◆ TASK GOAL
Please tell how many of the lines below contain "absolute", using only a number.

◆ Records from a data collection
= = = = = = =
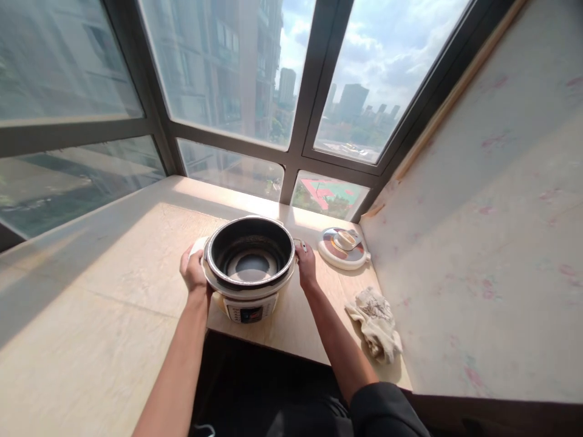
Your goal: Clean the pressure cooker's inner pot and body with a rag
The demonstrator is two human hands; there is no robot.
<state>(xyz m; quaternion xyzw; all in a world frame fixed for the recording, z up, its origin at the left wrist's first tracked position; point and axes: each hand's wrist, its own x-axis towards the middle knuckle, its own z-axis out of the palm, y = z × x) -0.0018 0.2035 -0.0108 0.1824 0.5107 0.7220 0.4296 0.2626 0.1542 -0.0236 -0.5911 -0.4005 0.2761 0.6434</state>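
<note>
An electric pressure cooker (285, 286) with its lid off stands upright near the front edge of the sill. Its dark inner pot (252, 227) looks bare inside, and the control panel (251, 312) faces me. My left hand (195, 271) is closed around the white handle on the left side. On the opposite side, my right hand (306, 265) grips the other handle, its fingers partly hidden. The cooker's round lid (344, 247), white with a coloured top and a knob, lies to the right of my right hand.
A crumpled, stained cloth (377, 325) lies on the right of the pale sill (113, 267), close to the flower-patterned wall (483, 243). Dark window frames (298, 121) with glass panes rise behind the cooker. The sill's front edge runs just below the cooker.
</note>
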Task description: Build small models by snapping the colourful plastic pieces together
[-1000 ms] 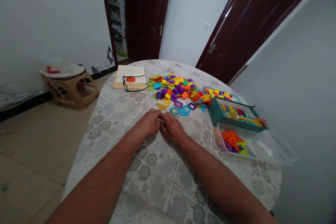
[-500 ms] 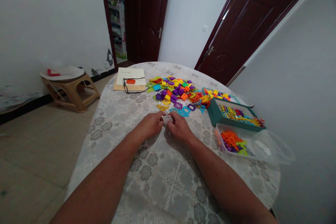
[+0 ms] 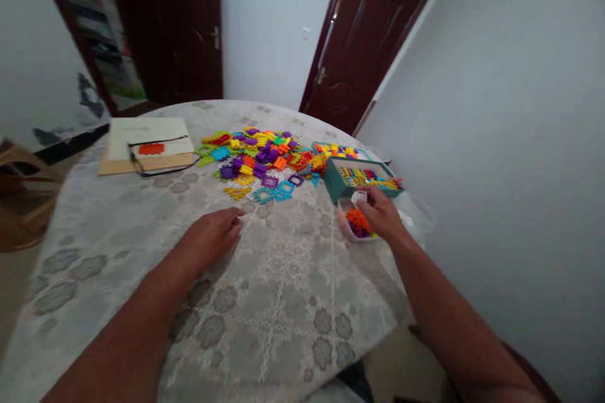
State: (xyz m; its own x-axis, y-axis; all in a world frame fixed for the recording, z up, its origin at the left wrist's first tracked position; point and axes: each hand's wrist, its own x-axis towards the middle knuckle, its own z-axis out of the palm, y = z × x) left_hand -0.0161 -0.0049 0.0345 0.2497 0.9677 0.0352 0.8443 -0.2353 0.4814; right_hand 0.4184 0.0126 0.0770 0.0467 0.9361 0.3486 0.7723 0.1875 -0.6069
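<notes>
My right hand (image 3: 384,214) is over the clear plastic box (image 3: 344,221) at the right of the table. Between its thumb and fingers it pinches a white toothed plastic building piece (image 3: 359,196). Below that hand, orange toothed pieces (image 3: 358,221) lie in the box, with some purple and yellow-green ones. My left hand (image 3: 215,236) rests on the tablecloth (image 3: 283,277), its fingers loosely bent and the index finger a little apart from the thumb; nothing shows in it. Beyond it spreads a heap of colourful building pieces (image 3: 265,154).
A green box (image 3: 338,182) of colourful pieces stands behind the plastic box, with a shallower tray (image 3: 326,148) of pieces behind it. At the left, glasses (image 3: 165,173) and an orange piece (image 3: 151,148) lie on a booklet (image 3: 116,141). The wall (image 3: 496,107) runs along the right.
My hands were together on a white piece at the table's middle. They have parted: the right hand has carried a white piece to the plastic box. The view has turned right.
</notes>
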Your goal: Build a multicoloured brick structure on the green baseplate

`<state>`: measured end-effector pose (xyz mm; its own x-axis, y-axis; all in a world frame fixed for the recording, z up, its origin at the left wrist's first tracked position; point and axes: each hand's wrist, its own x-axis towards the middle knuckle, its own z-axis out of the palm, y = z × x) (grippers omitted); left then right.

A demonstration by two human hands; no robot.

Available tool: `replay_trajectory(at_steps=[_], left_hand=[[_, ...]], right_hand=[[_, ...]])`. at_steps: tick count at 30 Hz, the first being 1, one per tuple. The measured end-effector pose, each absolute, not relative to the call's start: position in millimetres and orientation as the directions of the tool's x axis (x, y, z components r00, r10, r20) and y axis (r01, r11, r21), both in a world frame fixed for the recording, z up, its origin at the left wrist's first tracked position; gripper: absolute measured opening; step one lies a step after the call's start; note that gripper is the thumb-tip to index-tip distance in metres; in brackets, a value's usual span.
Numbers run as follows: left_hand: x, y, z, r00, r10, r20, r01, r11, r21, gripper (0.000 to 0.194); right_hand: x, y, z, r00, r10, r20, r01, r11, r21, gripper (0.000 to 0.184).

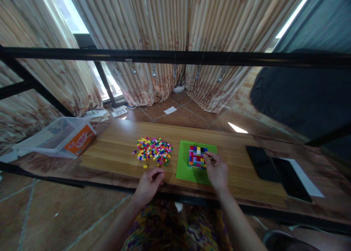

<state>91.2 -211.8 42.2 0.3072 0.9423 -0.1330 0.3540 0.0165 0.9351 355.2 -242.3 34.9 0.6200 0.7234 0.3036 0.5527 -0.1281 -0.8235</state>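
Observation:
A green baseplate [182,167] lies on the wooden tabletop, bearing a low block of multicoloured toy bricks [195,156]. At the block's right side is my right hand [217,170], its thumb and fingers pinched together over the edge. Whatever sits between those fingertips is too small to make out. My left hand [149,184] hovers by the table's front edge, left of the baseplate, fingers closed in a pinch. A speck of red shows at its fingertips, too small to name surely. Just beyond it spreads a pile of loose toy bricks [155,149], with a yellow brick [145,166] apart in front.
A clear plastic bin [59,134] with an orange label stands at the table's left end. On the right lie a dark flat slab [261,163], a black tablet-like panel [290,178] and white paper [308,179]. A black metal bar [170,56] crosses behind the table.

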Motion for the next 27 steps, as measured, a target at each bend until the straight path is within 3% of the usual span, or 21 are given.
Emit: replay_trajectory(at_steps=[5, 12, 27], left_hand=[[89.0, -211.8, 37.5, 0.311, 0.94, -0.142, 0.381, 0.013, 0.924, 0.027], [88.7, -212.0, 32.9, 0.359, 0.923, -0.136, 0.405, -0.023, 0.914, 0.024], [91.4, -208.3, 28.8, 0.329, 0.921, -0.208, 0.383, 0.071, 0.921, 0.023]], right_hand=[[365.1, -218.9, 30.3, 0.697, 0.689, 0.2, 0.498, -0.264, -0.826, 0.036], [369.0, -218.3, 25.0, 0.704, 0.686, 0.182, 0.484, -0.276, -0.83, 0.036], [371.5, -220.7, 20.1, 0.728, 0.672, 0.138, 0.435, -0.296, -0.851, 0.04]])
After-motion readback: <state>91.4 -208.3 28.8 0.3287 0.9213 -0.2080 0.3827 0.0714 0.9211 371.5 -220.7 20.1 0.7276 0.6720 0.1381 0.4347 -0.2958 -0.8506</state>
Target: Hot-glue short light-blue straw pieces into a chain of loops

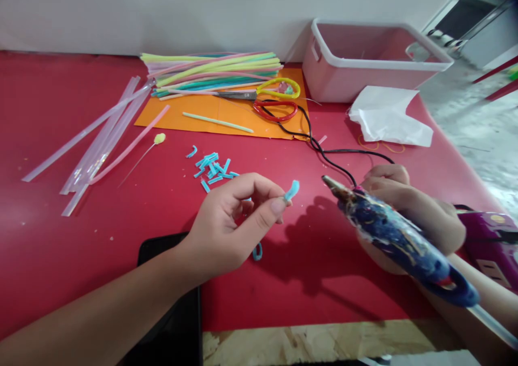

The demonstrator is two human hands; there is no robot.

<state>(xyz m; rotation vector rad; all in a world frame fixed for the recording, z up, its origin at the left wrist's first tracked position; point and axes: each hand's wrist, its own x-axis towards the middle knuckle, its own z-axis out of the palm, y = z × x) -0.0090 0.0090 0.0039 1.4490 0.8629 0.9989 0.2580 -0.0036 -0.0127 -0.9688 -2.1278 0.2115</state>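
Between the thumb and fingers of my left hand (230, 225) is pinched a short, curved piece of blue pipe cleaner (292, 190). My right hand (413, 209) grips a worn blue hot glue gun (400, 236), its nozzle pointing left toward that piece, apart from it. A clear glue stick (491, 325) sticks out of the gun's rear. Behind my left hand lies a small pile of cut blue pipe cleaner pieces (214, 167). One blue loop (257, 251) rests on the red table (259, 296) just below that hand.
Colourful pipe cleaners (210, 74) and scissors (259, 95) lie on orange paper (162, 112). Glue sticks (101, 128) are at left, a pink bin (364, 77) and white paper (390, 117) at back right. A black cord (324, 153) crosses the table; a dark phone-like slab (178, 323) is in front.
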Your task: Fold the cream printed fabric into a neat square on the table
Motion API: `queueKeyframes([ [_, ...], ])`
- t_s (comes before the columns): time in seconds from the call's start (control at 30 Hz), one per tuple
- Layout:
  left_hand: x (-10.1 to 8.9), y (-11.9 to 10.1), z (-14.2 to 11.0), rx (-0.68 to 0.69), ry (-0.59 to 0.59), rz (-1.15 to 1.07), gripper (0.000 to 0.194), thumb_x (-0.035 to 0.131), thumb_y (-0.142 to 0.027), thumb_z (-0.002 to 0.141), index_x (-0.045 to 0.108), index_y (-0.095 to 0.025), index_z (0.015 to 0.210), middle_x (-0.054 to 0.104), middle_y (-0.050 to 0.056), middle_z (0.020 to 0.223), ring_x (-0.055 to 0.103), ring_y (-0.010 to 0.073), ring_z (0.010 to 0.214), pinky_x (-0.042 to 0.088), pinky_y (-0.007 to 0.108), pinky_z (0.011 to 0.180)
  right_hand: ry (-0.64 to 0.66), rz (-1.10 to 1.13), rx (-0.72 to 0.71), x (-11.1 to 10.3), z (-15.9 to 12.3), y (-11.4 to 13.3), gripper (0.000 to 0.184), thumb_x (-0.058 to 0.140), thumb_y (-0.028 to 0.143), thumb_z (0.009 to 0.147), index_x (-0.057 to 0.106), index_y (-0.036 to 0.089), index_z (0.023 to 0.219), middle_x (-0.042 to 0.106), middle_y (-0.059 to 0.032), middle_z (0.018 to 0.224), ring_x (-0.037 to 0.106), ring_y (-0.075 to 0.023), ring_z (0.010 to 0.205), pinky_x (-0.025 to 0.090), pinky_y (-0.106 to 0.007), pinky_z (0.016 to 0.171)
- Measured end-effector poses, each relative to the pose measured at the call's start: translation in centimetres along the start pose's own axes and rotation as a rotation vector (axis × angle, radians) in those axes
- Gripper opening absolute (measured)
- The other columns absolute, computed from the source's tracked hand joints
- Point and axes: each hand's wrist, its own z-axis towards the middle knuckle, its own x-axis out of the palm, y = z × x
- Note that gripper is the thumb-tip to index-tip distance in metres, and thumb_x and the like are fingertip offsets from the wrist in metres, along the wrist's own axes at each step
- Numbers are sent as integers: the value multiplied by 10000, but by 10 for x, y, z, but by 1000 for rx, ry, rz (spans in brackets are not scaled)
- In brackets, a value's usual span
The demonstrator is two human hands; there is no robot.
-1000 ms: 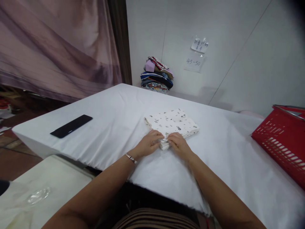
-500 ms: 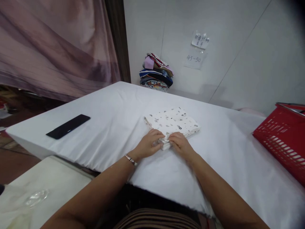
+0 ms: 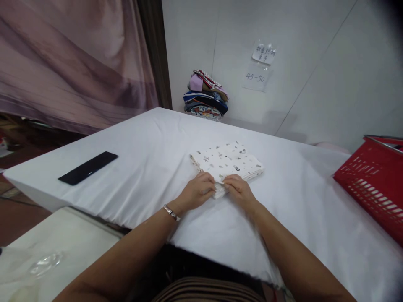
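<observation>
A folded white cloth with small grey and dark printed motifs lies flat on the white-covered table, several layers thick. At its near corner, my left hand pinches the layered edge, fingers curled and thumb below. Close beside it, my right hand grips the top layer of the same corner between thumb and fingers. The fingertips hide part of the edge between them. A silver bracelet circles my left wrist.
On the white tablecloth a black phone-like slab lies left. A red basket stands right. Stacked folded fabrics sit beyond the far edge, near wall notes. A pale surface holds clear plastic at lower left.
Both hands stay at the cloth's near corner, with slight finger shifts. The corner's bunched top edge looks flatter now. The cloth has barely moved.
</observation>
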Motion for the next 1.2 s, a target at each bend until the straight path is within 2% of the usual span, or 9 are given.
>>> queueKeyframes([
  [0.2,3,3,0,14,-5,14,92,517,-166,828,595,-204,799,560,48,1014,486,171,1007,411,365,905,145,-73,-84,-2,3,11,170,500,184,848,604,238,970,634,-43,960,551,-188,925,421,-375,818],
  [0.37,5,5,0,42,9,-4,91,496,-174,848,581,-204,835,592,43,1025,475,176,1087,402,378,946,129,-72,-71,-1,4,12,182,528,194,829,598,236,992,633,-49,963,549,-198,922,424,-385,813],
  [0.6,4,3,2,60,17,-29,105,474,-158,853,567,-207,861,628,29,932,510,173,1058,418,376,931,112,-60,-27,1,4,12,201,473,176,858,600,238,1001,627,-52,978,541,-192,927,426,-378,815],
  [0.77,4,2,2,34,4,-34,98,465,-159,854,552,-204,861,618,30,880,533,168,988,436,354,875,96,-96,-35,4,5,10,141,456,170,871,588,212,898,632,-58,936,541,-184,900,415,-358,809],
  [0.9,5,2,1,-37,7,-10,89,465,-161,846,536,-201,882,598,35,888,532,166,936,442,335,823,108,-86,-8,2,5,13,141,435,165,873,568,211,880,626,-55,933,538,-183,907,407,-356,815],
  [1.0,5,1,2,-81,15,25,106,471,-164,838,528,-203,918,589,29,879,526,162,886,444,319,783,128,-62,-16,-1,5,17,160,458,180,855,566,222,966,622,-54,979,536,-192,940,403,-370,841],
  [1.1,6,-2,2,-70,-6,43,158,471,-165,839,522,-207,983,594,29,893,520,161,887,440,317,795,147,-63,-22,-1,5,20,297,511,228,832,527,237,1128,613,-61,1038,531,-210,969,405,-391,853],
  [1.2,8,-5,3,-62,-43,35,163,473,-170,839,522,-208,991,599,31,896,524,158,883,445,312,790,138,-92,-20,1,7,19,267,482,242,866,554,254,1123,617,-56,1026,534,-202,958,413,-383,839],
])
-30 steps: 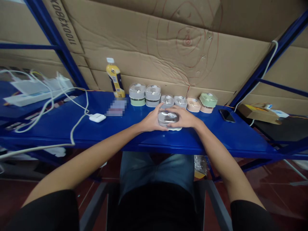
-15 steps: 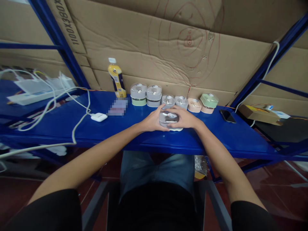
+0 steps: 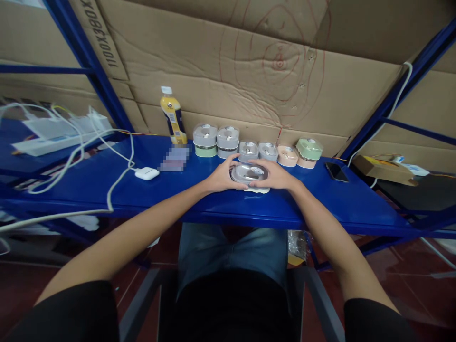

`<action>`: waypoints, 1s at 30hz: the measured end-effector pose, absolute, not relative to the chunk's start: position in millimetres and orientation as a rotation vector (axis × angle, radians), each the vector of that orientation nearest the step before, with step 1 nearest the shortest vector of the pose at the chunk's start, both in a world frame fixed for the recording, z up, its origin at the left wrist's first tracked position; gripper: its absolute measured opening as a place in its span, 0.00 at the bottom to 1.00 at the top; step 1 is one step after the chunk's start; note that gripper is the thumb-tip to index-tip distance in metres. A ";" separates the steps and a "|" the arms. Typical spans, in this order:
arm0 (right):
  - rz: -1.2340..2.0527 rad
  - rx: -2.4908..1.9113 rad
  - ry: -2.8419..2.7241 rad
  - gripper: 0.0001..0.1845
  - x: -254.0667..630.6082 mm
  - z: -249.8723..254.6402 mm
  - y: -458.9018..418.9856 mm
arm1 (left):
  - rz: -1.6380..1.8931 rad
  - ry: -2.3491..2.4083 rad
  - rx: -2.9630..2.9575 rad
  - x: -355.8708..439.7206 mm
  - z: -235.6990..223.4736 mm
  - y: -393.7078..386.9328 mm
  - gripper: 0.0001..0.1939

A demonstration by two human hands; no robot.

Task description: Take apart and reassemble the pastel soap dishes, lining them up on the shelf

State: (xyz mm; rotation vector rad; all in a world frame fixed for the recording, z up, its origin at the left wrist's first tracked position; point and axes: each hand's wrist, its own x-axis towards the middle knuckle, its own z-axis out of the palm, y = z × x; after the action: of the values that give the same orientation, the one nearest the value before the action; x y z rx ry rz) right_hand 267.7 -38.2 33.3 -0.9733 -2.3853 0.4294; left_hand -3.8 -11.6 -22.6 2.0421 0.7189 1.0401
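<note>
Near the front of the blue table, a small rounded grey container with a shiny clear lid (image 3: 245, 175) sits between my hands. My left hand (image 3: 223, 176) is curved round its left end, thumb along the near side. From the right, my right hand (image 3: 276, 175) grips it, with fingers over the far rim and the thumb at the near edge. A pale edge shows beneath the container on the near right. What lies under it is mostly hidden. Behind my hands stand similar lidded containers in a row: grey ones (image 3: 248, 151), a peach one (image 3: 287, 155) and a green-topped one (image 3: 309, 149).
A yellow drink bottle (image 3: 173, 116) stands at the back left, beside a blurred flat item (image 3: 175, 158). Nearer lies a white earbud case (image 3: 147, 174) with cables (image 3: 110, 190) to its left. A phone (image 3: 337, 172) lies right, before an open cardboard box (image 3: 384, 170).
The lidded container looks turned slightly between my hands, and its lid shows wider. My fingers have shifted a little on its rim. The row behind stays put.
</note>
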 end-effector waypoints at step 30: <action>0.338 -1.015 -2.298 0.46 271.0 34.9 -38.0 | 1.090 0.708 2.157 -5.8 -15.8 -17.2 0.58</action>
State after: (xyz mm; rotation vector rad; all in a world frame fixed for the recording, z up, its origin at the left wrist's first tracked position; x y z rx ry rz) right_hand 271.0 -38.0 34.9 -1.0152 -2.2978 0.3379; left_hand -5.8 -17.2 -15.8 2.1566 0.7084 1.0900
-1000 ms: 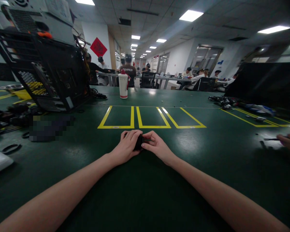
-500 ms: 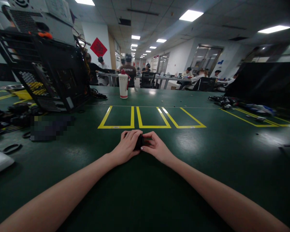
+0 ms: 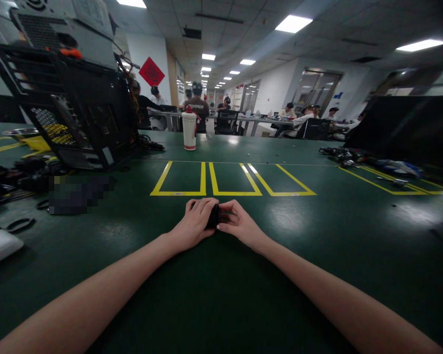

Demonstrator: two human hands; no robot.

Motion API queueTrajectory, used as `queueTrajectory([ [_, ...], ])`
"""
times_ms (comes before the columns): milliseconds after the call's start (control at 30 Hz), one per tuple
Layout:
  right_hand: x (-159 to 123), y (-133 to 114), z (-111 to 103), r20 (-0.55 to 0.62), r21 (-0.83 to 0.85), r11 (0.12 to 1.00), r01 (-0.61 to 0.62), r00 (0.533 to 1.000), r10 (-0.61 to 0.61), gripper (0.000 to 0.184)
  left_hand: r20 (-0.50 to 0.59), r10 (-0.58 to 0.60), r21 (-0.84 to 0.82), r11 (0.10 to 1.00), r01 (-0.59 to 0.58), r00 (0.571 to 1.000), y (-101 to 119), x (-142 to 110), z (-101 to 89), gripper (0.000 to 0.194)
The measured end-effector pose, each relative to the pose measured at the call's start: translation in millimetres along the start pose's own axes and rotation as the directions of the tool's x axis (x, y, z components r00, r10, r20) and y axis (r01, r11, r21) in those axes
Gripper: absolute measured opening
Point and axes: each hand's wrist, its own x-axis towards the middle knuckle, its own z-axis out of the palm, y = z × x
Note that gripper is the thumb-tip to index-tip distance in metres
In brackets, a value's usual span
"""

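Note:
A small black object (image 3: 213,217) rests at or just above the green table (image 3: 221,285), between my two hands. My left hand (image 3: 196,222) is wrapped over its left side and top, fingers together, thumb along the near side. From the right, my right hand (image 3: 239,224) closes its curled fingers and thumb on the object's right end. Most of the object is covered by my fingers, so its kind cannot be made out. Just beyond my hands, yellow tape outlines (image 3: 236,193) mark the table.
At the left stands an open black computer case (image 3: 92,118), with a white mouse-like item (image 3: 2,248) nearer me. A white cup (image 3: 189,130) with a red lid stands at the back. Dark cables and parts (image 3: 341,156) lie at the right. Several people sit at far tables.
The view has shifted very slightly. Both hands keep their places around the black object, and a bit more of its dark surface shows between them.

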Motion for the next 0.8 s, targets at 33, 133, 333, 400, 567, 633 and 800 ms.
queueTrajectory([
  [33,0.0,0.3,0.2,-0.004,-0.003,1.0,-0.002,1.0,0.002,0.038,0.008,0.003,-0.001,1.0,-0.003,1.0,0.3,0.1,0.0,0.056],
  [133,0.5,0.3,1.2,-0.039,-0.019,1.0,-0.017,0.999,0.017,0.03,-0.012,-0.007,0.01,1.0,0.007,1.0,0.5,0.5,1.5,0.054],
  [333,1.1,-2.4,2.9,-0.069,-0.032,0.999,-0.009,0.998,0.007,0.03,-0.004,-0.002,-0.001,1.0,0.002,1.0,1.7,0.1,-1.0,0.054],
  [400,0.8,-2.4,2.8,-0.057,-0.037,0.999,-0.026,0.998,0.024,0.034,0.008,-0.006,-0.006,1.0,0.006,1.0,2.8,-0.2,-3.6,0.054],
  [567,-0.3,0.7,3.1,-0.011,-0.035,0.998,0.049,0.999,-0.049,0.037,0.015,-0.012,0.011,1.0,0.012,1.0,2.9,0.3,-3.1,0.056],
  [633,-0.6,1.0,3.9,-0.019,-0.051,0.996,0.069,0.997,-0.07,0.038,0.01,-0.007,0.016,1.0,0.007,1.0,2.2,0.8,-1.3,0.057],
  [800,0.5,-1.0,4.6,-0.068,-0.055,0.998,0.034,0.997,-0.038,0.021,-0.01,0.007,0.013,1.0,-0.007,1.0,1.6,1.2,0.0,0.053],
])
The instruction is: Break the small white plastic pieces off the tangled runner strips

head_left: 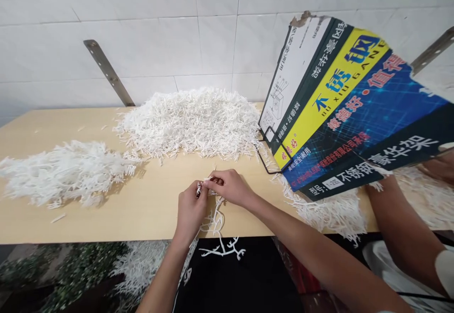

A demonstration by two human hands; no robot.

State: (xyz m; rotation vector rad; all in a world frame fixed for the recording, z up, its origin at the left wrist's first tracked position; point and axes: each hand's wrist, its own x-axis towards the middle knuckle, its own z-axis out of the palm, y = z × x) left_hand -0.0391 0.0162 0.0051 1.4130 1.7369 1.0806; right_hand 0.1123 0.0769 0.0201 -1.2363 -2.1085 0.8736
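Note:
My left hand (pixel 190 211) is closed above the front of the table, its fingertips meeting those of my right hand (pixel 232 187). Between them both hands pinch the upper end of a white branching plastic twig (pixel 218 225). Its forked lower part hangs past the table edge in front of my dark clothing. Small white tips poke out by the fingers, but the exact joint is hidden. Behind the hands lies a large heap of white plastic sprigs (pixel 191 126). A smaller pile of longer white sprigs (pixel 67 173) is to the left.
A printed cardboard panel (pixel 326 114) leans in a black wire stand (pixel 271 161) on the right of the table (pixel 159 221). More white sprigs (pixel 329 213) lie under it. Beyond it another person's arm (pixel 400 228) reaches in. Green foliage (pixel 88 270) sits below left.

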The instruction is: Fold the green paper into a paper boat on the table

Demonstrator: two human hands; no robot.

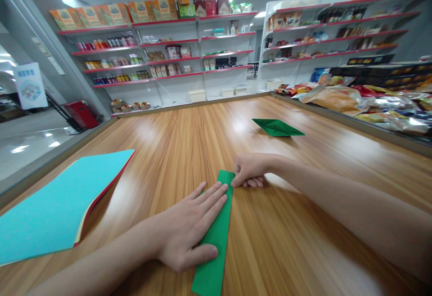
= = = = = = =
◆ OUTPUT FOR THIS TASK
5